*** Opening of Provided material ***

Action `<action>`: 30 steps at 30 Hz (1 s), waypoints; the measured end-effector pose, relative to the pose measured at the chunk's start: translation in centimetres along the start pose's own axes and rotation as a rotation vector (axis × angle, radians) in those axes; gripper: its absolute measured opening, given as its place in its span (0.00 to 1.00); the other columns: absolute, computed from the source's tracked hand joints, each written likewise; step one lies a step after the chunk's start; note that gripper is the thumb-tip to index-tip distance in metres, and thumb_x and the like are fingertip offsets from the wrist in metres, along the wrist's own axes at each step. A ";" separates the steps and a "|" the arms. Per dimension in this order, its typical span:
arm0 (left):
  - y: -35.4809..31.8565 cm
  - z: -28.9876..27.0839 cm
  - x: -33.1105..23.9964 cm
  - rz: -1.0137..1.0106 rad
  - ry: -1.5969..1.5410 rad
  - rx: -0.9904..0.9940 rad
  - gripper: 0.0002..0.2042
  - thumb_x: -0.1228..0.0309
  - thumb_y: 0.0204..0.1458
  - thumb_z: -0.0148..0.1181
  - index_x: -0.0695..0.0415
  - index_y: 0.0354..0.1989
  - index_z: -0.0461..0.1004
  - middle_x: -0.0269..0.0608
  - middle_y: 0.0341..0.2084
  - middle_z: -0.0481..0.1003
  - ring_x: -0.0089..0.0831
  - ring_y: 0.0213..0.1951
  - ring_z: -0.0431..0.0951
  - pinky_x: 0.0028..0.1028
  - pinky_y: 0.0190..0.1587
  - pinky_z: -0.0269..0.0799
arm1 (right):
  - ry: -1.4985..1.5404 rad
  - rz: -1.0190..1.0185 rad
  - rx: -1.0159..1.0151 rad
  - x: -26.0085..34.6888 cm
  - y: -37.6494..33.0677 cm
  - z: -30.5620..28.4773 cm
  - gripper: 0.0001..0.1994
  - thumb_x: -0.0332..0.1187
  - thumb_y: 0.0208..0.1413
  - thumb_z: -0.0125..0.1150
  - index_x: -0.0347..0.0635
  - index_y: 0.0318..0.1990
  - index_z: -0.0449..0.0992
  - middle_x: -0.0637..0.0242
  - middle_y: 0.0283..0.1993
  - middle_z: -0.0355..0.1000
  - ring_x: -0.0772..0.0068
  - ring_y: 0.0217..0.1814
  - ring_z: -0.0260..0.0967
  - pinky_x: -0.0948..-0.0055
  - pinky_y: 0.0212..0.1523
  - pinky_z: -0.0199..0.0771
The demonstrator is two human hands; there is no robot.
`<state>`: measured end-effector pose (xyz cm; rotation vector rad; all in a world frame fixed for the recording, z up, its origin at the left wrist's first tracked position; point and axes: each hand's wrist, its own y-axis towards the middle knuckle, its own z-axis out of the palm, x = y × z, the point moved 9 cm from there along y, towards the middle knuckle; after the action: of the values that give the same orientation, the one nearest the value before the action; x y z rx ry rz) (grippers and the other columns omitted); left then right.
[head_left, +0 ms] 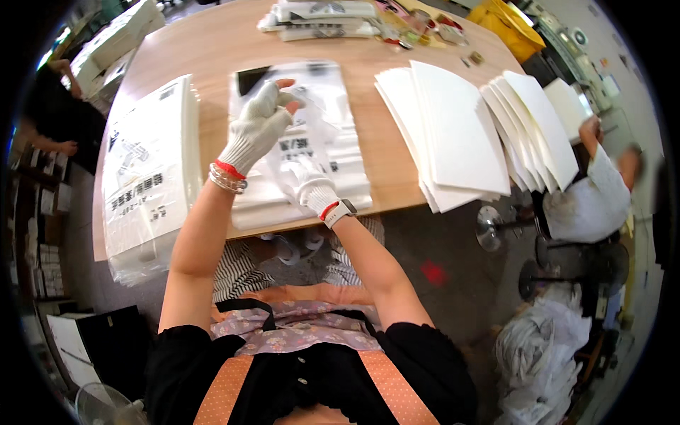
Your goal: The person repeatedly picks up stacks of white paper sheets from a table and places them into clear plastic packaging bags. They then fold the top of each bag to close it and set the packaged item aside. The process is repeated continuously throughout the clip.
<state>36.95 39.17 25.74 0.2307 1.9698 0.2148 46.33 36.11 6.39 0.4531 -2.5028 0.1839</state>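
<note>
My left hand [258,127], in a white knit glove with bare fingertips, is raised over a stack of printed clear plastic bags [340,152] at the table's front edge. Its fingers are curled around the edge of a loose, crumpled plastic bag [316,127]. Lower and to the right, my gloved right hand [309,183] is at the same bag, close above the stack. Its fingers are blurred and hidden by the film, so I cannot make out their grip.
Another stack of printed bags [152,166] overhangs the table's front left edge. Fanned white sheets [460,131] lie to the right, with more sheets [528,127] beyond. Bundled bags [322,20] lie at the back. A co-worker [584,195] sits at right; another person [64,113] is at left.
</note>
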 end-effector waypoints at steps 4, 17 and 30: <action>-2.6 -2.3 -1.8 0.397 0.563 -0.251 0.21 0.79 0.48 0.57 0.63 0.53 0.64 0.46 0.42 0.74 0.34 0.46 0.74 0.30 0.46 0.71 | 0.481 -0.209 -0.016 -1.0 -6.2 -9.2 0.14 0.35 0.54 0.54 0.37 0.45 0.74 0.52 0.41 0.73 0.57 0.49 0.70 0.65 0.50 0.71; -11.4 3.0 -4.2 0.401 0.260 -0.044 0.12 0.82 0.48 0.58 0.61 0.42 0.71 0.43 0.33 0.77 0.34 0.34 0.79 0.29 0.36 0.75 | 0.025 0.243 -0.425 -25.8 -10.4 -26.6 0.43 0.60 0.45 0.61 0.39 0.62 0.56 0.50 0.48 0.72 0.52 0.51 0.69 0.62 0.51 0.68; -16.9 22.3 6.4 -0.841 -0.853 0.476 0.13 0.71 0.52 0.53 0.62 0.46 0.69 0.42 0.41 0.73 0.30 0.42 0.74 0.29 0.48 0.70 | 0.297 -0.419 -0.254 -3.6 -22.1 -17.8 0.10 0.39 0.57 0.53 0.41 0.36 0.73 0.58 0.35 0.72 0.61 0.27 0.70 0.68 0.22 0.70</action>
<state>53.80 25.54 6.95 -0.1970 1.0938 -0.7855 66.36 20.58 19.58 0.7673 -2.0535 -0.2139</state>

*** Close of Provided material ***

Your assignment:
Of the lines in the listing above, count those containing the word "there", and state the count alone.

Response to this task:
2